Thursday, 14 August 2025

Hawkwind (1970)

Wyrd Britain celebrates Hawkind's self titled debut album.

'Hawkwind Space Rock... a new album'

Released on the 14th August 1970 with adverts trumpeting the above statement, Hawkwind's debut album is perhaps their most egalitarian sounding release; the one that feels most in line with the spirit of the age ..  

Bookended with two acoustic songs - 'Hurry on Sundown' & 'Mirror of Illusion' - that hark back to singer / guitarist Dave Brock's busking days, the former of which, a perennial Hawk fan favourite, opens the proceedings with a deceptively sunny demeanour before we are cast into an avant garde soundworld that only relents with the arrival of the lumpen album closer.

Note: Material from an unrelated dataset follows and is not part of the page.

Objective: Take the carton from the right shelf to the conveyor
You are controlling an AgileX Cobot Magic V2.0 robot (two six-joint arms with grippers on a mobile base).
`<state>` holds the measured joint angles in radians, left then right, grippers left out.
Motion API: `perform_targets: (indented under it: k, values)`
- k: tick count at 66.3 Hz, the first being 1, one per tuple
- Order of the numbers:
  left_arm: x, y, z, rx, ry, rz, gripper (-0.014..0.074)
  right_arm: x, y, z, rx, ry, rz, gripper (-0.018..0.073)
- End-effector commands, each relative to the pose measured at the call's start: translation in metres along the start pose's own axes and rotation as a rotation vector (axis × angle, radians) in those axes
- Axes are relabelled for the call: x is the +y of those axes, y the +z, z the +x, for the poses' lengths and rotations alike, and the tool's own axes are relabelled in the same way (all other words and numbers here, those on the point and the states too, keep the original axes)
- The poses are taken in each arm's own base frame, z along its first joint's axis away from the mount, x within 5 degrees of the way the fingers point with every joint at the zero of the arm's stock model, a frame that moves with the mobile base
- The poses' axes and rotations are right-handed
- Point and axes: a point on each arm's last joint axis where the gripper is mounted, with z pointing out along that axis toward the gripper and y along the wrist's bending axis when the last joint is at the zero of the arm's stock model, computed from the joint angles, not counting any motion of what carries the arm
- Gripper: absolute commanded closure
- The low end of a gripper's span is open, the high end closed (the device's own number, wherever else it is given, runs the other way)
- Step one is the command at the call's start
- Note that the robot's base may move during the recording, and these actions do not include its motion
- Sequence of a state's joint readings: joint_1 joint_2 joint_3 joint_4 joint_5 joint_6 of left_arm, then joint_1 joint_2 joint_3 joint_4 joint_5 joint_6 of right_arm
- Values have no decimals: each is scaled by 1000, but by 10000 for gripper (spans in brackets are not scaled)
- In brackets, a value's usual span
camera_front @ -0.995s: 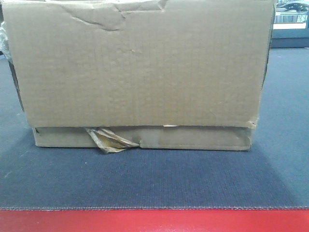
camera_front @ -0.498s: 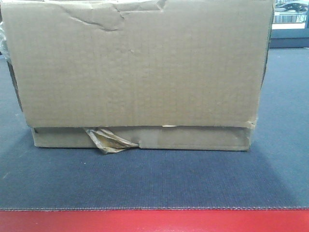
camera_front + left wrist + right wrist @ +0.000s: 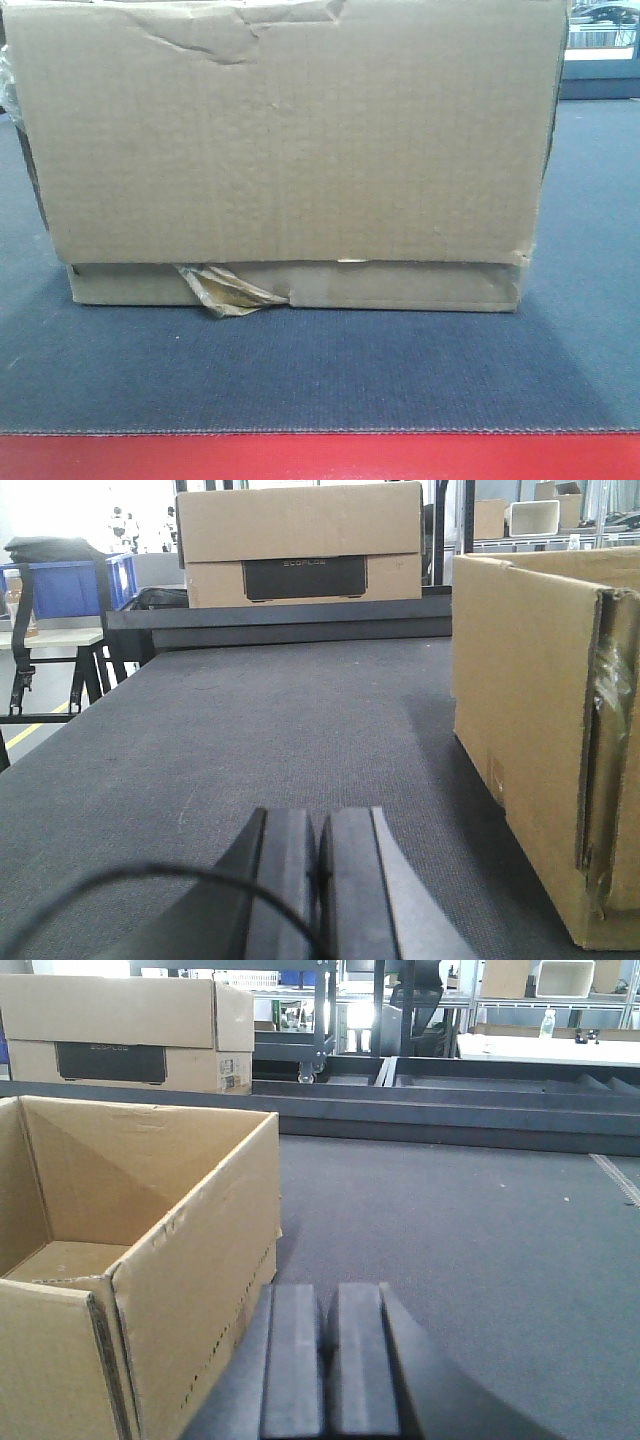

The sonic attack that makes up the majority of the album is a darkly discordant, mostly instrumental, jam sesssion that finds the band - Brock, Nik Turner (saxophone, vocals), Huw Lloyd Langton (lead guitar), John Harrison (bass), Terry Ollis (drums), Dik Mik (electronics) & Dick Taylor (guitar) - firing off each other in a manner honed over a year of gigging but still maybe slightly tentative; studio nerves perhaps?  What they are doing, though, is developing the sound, that, following a line-up reshuffle (Hawkwind's truly defining characteristic), would explode from the following year's 'In Search of Space',  the album that would perfectly encapsulate the truth of the statement at the top of this post.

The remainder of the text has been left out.